**Problem to solve:** Pictures found in the material must be left out, and every line returned as written.

▼

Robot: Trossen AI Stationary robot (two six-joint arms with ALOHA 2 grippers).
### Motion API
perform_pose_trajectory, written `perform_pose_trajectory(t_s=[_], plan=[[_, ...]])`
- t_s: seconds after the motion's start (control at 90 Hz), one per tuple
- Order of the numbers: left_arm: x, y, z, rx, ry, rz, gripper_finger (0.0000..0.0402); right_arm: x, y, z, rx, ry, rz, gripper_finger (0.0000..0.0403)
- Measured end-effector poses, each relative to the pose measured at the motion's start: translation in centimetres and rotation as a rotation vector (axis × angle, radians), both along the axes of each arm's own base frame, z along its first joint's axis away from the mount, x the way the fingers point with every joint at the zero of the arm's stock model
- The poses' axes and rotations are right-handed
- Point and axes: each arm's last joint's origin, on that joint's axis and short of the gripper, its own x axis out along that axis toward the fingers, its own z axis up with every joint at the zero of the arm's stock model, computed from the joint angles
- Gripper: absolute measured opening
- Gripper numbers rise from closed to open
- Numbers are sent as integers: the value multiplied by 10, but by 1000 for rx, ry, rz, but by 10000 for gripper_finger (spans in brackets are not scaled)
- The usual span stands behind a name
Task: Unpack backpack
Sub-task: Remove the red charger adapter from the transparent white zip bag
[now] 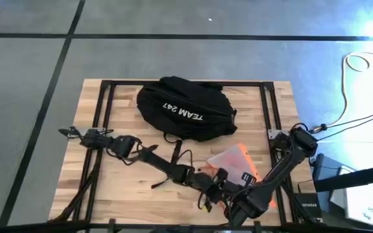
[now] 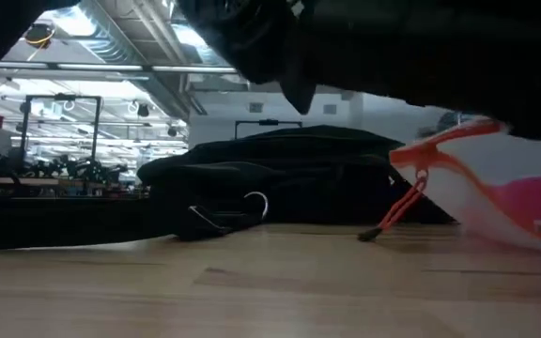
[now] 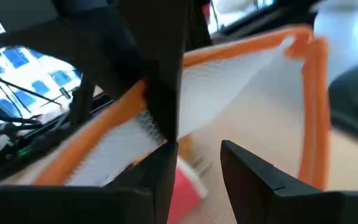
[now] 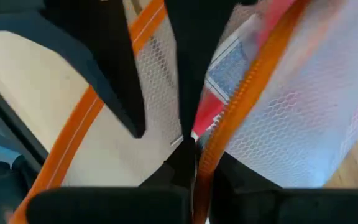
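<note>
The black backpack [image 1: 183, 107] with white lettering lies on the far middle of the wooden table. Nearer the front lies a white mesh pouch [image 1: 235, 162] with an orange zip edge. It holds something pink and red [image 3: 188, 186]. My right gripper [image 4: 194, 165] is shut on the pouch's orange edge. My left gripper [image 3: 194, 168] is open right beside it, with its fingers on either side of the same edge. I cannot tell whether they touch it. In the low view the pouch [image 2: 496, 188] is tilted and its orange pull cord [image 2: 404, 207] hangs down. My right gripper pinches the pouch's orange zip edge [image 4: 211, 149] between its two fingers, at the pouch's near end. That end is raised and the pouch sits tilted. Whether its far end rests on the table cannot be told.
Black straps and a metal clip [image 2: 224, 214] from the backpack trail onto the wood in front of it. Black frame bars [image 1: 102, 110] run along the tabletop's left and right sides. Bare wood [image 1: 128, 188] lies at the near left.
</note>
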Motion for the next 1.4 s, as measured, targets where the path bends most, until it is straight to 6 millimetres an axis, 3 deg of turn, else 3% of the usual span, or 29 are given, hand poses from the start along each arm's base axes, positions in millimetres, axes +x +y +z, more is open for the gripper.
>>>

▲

**Written response:**
Robot: Trossen AI Stationary robot (two six-joint arms with ALOHA 2 grippers).
### Motion API
perform_pose_trajectory, written `perform_pose_trajectory(t_s=[_], plan=[[_, ...]])`
- t_s: seconds after the motion's start (control at 90 Hz), one per tuple
- Order of the numbers: left_arm: x, y, z, rx, ry, rz, gripper_finger (0.0000..0.0402); right_arm: x, y, z, rx, ry, rz, gripper_finger (0.0000..0.0403)
- Measured end-effector poses, each relative to the pose measured at the motion's start: translation in centimetres and rotation as a rotation vector (axis × angle, radians), both along the axes of each arm's own base frame, z along its first joint's axis away from the mount, x the way the fingers point with every joint at the zero of the arm's stock model
- The poses' axes and rotations are right-handed
- Point and axes: each arm's last joint's origin, on that joint's axis and short of the gripper, its own x axis out along that axis toward the fingers, its own z axis up with every joint at the zero of the arm's stock model, computed from the joint angles
- Gripper: absolute measured opening
- Gripper numbers rise from closed to open
- Numbers are sent as integers: the value multiplied by 10, but by 1000 for rx, ry, rz, but by 10000 for gripper_finger (spans in brackets are not scaled)
- The usual span stands behind a name
Task: Unpack backpack
Sub-task: Remove the red charger adapter from the transparent white zip bag
[now] 
[now] 
[now] 
[now] 
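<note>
The black backpack [image 1: 183, 107] with white lettering lies on the far middle of the wooden table. Nearer the front lies a white mesh pouch [image 1: 235, 162] with an orange zip edge. It holds something pink and red [image 3: 188, 186]. My right gripper [image 4: 194, 165] is shut on the pouch's orange edge. My left gripper [image 3: 194, 168] is open right beside it, with its fingers on either side of the same edge. I cannot tell whether they touch it. In the low view the pouch [image 2: 496, 188] is tilted and its orange pull cord [image 2: 404, 207] hangs down. My right gripper pinches the pouch's orange zip edge [image 4: 211, 149] between its two fingers, at the pouch's near end. That end is raised and the pouch sits tilted. Whether its far end rests on the table cannot be told.
Black straps and a metal clip [image 2: 224, 214] from the backpack trail onto the wood in front of it. Black frame bars [image 1: 102, 110] run along the tabletop's left and right sides. Bare wood [image 1: 128, 188] lies at the near left.
</note>
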Motion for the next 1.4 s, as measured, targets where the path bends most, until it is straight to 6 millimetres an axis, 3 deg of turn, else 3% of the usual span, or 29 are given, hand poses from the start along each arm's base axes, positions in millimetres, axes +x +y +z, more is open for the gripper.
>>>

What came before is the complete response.